In 2011 Won and colleagues described the contribution of recruitment interactions to the kinase specificity of Ste7, a MAPKK involved in mating signal flow in S. cerevisiae (Won et al., 2011). Ste7 has an interaction with the scaffold protein Ste5 and two docking interactions that allow it to bind to the MAPK Fus3. They uncovered that two out of the three other MAPKK encoded in S. cerevisiae genome can functionally replace the MAPKK Ste7, grafting recruitment interactions in their kinase domain. Notably, grafting only the scaffold, or only the docking interactions is not enough to restore the mating signal. This underlines the critical importance of recruitment mechanisms acting concertedly. Scaffold proteins mediating interactions may in theory be discovered using a yeast three hybrid approach, where the kinase and the substrate are fused as bait and pray, and their indirect interaction could be tested expressing the scaffold.

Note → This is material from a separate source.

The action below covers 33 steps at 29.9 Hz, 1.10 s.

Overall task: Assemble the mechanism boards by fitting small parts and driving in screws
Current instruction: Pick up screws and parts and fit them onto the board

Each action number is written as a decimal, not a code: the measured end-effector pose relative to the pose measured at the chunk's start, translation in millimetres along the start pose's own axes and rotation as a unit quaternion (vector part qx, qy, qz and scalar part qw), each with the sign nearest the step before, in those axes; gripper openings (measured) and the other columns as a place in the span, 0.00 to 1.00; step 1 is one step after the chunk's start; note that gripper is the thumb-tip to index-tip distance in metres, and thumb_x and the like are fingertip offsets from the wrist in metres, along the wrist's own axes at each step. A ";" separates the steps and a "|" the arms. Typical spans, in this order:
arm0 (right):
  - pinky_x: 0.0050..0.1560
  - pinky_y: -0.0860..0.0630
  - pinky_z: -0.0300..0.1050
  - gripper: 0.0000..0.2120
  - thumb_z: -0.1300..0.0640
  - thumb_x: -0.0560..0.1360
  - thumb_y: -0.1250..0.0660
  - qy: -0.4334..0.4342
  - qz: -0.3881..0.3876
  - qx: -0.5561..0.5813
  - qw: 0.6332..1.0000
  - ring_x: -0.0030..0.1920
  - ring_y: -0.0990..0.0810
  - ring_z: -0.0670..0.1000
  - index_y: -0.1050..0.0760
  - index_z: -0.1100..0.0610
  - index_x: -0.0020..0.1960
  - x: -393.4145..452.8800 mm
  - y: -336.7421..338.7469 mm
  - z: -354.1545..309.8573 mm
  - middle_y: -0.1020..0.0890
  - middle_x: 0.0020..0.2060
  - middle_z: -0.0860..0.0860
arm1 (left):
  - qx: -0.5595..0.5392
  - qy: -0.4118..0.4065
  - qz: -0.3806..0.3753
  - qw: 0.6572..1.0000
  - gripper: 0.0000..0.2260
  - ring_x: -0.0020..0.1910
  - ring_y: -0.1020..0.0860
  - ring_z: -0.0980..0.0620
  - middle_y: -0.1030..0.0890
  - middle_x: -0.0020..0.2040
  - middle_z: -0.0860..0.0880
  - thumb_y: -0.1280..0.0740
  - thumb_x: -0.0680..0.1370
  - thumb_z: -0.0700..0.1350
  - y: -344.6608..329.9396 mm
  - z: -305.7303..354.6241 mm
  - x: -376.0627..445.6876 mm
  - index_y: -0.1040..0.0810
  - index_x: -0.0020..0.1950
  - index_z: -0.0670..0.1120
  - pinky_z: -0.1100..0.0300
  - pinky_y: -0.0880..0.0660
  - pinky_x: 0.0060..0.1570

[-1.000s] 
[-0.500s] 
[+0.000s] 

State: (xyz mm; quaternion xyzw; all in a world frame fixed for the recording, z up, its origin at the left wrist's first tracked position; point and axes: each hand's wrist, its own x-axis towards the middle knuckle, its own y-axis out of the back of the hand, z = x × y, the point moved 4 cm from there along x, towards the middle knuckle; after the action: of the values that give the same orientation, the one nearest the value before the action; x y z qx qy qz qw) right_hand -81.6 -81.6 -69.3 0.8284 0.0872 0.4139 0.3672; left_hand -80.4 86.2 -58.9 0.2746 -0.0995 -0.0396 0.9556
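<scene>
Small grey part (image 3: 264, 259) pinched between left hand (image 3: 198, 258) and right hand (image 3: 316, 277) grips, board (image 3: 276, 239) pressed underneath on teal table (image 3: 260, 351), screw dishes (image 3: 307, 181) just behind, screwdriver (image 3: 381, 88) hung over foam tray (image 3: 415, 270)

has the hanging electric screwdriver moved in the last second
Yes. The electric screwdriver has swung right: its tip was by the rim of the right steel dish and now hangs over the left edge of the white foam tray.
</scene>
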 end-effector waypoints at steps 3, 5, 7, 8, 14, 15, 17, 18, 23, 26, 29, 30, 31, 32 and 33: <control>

The cellular context has a fundamental role in the determination of the substrate specificity. For instance, kinase localization is important for proper CDKs function. A number of cyclins activate and localize CDKs to different compartments. Overexpression of cyclin B1 causes chromosome condensation, reorganization of the microtubules, and disassembly of the nuclear lamina and of the Golgi apparatus, while overexpression of cyclin B2 only causes the disassembly of Golgi apparatus. Changing the localization motifs, and swapping the two cyclins localizations reverses their phenotypes (Draviam et al., 2001).

Several mechanisms of specificity have recently been explored also for protein phosphatases (Tiganis and Bennett, 2007; Roy and Cyert, 2009). Despite these enzymes lack strong preferences for substrate sequences, higher specificity is obtained with recruitment via domains and short linear motifs-mediated interactions and subcellular localization (Sacco et al., 2012).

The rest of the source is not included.